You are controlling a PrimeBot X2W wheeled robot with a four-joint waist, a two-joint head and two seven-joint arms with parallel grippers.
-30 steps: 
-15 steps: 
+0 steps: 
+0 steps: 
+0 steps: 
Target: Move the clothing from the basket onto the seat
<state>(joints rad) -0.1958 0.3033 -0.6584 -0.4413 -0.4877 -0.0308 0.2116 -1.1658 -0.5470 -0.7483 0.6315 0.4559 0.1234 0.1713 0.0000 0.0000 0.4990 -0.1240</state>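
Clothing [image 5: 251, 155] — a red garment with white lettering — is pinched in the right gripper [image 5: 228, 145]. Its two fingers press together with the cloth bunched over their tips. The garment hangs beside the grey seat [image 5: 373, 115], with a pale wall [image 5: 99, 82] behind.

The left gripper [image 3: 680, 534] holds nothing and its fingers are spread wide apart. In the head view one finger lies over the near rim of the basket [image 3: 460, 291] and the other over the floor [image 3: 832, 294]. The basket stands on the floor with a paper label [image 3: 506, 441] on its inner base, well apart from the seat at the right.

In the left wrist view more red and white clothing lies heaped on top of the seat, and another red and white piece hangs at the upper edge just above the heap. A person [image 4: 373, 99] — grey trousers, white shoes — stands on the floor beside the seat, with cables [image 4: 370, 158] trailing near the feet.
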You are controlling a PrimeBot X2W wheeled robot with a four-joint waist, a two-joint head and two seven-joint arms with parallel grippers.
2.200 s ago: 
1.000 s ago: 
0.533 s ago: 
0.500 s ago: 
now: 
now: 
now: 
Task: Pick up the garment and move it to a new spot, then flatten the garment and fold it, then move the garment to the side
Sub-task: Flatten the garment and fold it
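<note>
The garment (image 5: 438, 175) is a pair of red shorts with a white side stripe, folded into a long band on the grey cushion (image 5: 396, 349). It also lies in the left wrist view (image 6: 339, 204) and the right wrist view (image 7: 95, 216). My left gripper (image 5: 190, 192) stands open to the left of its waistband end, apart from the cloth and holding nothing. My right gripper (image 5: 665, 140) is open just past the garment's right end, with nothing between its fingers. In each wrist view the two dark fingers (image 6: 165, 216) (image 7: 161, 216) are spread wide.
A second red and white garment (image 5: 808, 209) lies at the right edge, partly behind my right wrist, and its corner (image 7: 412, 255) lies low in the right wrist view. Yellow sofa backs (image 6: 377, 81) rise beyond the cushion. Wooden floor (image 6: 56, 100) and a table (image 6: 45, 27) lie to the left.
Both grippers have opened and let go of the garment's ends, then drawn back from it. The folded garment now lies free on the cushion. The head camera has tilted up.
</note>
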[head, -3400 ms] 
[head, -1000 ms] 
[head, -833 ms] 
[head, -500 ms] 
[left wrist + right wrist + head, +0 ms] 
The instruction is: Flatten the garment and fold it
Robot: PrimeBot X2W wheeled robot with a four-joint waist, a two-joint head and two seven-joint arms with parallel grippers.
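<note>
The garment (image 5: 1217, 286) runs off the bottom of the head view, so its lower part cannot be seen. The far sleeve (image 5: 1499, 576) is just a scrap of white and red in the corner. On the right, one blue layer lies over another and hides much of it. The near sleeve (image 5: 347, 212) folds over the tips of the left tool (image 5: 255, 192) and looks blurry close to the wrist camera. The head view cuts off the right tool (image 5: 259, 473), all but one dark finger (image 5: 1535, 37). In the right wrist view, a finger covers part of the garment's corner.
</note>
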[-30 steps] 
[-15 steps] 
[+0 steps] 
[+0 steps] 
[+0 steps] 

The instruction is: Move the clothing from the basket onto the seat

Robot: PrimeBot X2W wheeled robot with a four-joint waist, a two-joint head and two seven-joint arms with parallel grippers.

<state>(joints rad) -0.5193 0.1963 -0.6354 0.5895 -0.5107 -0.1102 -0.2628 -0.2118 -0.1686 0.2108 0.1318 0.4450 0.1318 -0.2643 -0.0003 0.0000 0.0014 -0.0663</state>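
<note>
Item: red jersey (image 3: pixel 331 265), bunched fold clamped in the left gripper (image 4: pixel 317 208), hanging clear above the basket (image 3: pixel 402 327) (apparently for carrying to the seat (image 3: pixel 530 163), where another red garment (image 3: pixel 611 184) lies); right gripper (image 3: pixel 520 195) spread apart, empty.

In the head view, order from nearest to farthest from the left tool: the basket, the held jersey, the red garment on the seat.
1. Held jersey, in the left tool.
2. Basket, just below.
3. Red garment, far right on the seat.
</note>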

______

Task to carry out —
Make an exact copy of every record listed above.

Finished exercise —
You are controlling a PrimeBot X2W wheeled robot with a four-joint waist, a two-joint head and two seven-joint arms with parallel grippers.
-30 steps: 
-15 steps: 
+0 steps: 
+0 steps: 
+0 steps: 
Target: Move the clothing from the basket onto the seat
<state>(joints rad) -0.1958 0.3033 -0.6584 -0.4413 -0.4877 -0.0308 0.2116 -1.1658 -0.5470 -0.7483 0.6315 0.4559 0.1234 0.1713 0.0000 0.0000 0.4990 -0.1240</state>
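Clothing [image 5: 251, 155] — a red garment with white lettering — is pinched in the right gripper [image 5: 228, 145]. Its two fingers press together with the cloth bunched over their tips. The garment hangs beside the grey seat [image 5: 373, 115], with a pale wall [image 5: 99, 82] behind.

The left gripper [image 3: 680, 534] holds nothing and its fingers are spread wide apart. In the head view one finger lies over the near rim of the basket [image 3: 460, 291] and the other over the floor [image 3: 832, 294]. The basket stands on the floor with a paper label [image 3: 506, 441] on its inner base, well apart from the seat at the right.

In the left wrist view more red and white clothing lies heaped on top of the seat, and another red and white piece hangs at the upper edge just above the heap. A person [image 4: 373, 99] — grey trousers, white shoes — stands on the floor beside the seat, with cables [image 4: 370, 158] trailing near the feet.
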You are controlling a PrimeBot X2W wheeled robot with a four-joint waist, a two-joint head and two seven-joint arms with parallel grippers.
2.200 s ago: 
1.000 s ago: 
0.533 s ago: 
0.500 s ago: 
now: 
now: 
now: 
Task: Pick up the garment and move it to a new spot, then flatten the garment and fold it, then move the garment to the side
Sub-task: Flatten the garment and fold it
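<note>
The garment (image 5: 438, 175) is a pair of red shorts with a white side stripe, folded into a long band on the grey cushion (image 5: 396, 349). It also lies in the left wrist view (image 6: 339, 204) and the right wrist view (image 7: 95, 216). My left gripper (image 5: 190, 192) stands open to the left of its waistband end, apart from the cloth and holding nothing. My right gripper (image 5: 665, 140) is open just past the garment's right end, with nothing between its fingers. In each wrist view the two dark fingers (image 6: 165, 216) (image 7: 161, 216) are spread wide.
A second red and white garment (image 5: 808, 209) lies at the right edge, partly behind my right wrist, and its corner (image 7: 412, 255) lies low in the right wrist view. Yellow sofa backs (image 6: 377, 81) rise beyond the cushion. Wooden floor (image 6: 56, 100) and a table (image 6: 45, 27) lie to the left.
Both grippers have opened and let go of the garment's ends, then drawn back from it. The folded garment now lies free on the cushion. The head camera has tilted up.
</note>
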[head, -3400 ms] 
[head, -1000 ms] 
[head, -833 ms] 
[head, -500 ms] 
[left wrist + right wrist + head, +0 ms] 
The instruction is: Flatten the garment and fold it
Robot: PrimeBot X2W wheeled robot with a four-joint waist, a two-joint head and two seven-joint arms with parallel grippers.
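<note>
The garment (image 5: 1217, 286) runs off the bottom of the head view, so its lower part cannot be seen. The far sleeve (image 5: 1499, 576) is just a scrap of white and red in the corner. On the right, one blue layer lies over another and hides much of it. The near sleeve (image 5: 347, 212) folds over the tips of the left tool (image 5: 255, 192) and looks blurry close to the wrist camera. The head view cuts off the right tool (image 5: 259, 473), all but one dark finger (image 5: 1535, 37). In the right wrist view, a finger covers part of the garment's corner.
</note>
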[-30 steps] 
[-15 steps] 
[+0 steps] 
[+0 steps] 
[+0 steps] 

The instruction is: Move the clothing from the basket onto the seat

Robot: PrimeBot X2W wheeled robot with a four-joint waist, a two-joint head and two seven-joint arms with parallel grippers.

<state>(joints rad) -0.5193 0.1963 -0.6354 0.5895 -0.5107 -0.1102 -0.2628 -0.2118 -0.1686 0.2108 0.1318 0.4450 0.1318 -0.2643 -0.0003 0.0000 0.0014 -0.0663</state>
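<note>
Item: red jersey (image 3: pixel 331 265), bunched fold clamped in the left gripper (image 4: pixel 317 208), hanging clear above the basket (image 3: pixel 402 327) (apparently for carrying to the seat (image 3: pixel 530 163), where another red garment (image 3: pixel 611 184) lies); right gripper (image 3: pixel 520 195) spread apart, empty.

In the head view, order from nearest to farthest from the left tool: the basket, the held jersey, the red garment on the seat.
1. Held jersey, in the left tool.
2. Basket, just below.
3. Red garment, far right on the seat.
</note>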

With this output, the exercise is done.